RunningBoard: a new subsystem in Catalina to detect errors

Many of the most significant changes in macOS occur deep inside it, out of sight of users and even developers. Catalina brings several new internal features, a few of which have been documented, but others seem to have slipped past silently. Among the latter is an active subsystem to replace an old service assertiond, which can cause apps to unexpectedly terminate – to you and me, crash – in both macOS 10.15 and iOS 13: RunningBoard.

This sub-system doesn’t exist in Mojave, nor in iOS 12. It deals with what are known as assertions. For example, what happens when an app asks for memory which macOS can’t provide? If the app asserts the variable representing that memory, if that allocation of memory fails, then the app will quit immediately. That may seem counterproductive, but it’s much better than the app continuing and assuming the memory was provided, as that risks more serious consequences later.

Apps normally handle expected errors gracefully. If an app tries to write to a file but can’t, then it should display a meaningful error message to the user and let them try again. But there are situations when the developer may not expect an error to occur, for example when an app changes its preferences, which are managed for it by macOS (the service cfprefsd). Assertions can then be a valuable way of handling such errors.

Normally, assertions are used during development and debugging, then switched off when software is released. In macOS 10.15 and 10.15.1, at least, the subsystem for handling assertions, RunningBoard, is fully active in release versions, which suggests a substantial change in software practice by Apple.

This subsystem consists of a small service, /usr/libexec/runningboardd, and two Private Frameworks, RunningBoard.framework and RunningBoardServices.framework. There is also an AssertionServices.framework still, as in Mojave. Minimal access is provided from the public macOS interface, in the form of the NSAssertionHandler class and a few calls such as the NSAssert() macro. At present, RunningBoard and assertions are largely the preserve of macOS and don’t appear to be intended for direct third-party use, except in some Objective-C code.

In any given minute of unified log extract, you’re likely to see plenty of activity from the com.apple.runningboard subsystem, as it tracks and monitors different processes. Although run as root, runningboardd is started relatively late after boot, just after the Login Window app starts up, in preparation for the user to log in.

Its initial log entries are relatively brief:
2.504005 RunningBoardServices Initializing connection
2.504438 RunningBoardServices Removing all cached process handles
2.504472 RunningBoardServices found service <private>
2.505210 RunningBoardServices Sending handshake request attempt #1 to server
2.505247 RunningBoardServices Creating connection to com.apple.runningboard
2.506107 RunningBoardServices Acquiring assertion: <RBSAssertionDescriptor; "loginwindow always on assertion"; ID: 0x0; target: 178>
2.517294 RunningBoard Battlecruiser operational.

Yes, that last entry in the log is real, and presumably the work of a Star Wars fan!
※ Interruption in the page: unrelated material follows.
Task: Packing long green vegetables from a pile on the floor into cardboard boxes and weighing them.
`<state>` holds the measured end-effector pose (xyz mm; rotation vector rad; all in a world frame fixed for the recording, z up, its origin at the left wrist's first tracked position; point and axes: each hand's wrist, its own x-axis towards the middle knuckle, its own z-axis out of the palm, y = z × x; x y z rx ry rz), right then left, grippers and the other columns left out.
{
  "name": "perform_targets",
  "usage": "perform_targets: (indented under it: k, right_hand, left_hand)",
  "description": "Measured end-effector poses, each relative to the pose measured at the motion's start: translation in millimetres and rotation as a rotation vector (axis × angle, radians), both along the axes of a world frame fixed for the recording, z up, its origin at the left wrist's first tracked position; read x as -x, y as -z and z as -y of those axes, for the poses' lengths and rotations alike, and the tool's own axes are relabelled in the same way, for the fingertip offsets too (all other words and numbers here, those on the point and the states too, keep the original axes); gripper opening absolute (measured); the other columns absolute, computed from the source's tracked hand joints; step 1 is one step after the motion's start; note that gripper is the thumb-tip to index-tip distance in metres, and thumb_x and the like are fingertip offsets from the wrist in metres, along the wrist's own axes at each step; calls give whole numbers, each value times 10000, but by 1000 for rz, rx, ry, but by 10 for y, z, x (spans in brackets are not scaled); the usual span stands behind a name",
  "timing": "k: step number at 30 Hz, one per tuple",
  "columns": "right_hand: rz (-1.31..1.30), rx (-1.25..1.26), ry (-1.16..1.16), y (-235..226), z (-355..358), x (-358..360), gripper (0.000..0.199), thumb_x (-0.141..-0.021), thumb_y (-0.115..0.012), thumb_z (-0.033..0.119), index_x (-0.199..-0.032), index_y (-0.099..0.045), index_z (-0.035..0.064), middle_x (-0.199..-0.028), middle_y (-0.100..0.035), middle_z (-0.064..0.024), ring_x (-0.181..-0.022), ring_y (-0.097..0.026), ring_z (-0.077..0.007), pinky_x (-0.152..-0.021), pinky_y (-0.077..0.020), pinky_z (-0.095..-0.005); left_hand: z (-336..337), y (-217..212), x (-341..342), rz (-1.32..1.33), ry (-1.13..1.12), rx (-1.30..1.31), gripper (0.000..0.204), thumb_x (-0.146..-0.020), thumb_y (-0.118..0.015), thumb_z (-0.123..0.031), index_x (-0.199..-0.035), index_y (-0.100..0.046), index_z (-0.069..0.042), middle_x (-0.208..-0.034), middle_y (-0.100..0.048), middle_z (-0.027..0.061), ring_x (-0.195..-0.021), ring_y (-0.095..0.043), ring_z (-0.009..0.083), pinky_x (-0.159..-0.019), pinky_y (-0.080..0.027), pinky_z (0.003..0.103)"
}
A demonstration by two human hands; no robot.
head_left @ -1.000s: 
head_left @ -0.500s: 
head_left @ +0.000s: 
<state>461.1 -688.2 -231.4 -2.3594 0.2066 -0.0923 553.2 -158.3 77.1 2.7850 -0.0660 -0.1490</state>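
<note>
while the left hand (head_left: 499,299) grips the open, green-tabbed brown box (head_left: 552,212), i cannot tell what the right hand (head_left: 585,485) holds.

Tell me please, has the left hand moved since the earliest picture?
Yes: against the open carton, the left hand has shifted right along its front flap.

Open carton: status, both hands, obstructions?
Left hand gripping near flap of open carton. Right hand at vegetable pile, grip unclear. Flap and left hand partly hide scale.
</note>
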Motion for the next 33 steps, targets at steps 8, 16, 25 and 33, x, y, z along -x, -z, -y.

Correction: this refers not to Star Wars, but to StarCraft.

RunningBoard then generates a set of ‘restricted entitlements’ for related daemons including com.apple.WhiteBoard, com.apple.PreBoard, com.apple.runningboardd and com.apple.uikitsystemapp, before setting itself up. It has some interesting concerns, about processes which are ‘inetd-compatible’, those which are ‘multi-instance’, and runs its own ‘resource violation server’.

Once running, RunningBoard receives incoming connections from processes to handle assertions. For each it creates a new assertion with an ID such as 287-178-1, then returns a message such as RB assertion success NEW2, for example. The subsystem is capable of handling resource violations, and the management of memory, lifecycle, GPU and CPU limits for individual processes which elect for those features.

RunningBoard assertion IDs appear to consist of two process IDs and a serial number: the first number given is the process ID for runningboardd (or the service which has referred the assertion request, perhaps), and the second is the process ID of the process making the assertion request. So in the case of 287-178-1, this is the first assertion request made by process ID 178 through runningboardd (whose process ID is here 287).

Follow RunningBoard entries in the log, and you’ll discover that it tracks assertions targeting each registered process, that assertions are invalidated from its invalidation queue, and once invalidated they are removed. When processes exit, RunningBoard resolves their state, and stops tracking them. Presumably because of its relative immaturity, at present very few of RunningBoard’s log entries contain censored entries with the dreaded <private>, making this a good time to study this new subsystem.

There is remarkably little information available about RunningBoard at present. I’ve seen a few developers and others who have encountered app crashes which were generated by the subsystem, when an important assertion failed, and I wonder whether some of the issues currently being reported in iOS 13 might be the result of over-zealous responses to assertions. I also wonder whether RunningBoard might be part of a new strategy from Apple to tackle system reliability without having to trudge through fixing the millions of accumulated bug reports.

If you learn anything more about this fascinating new subsystem, please let me know.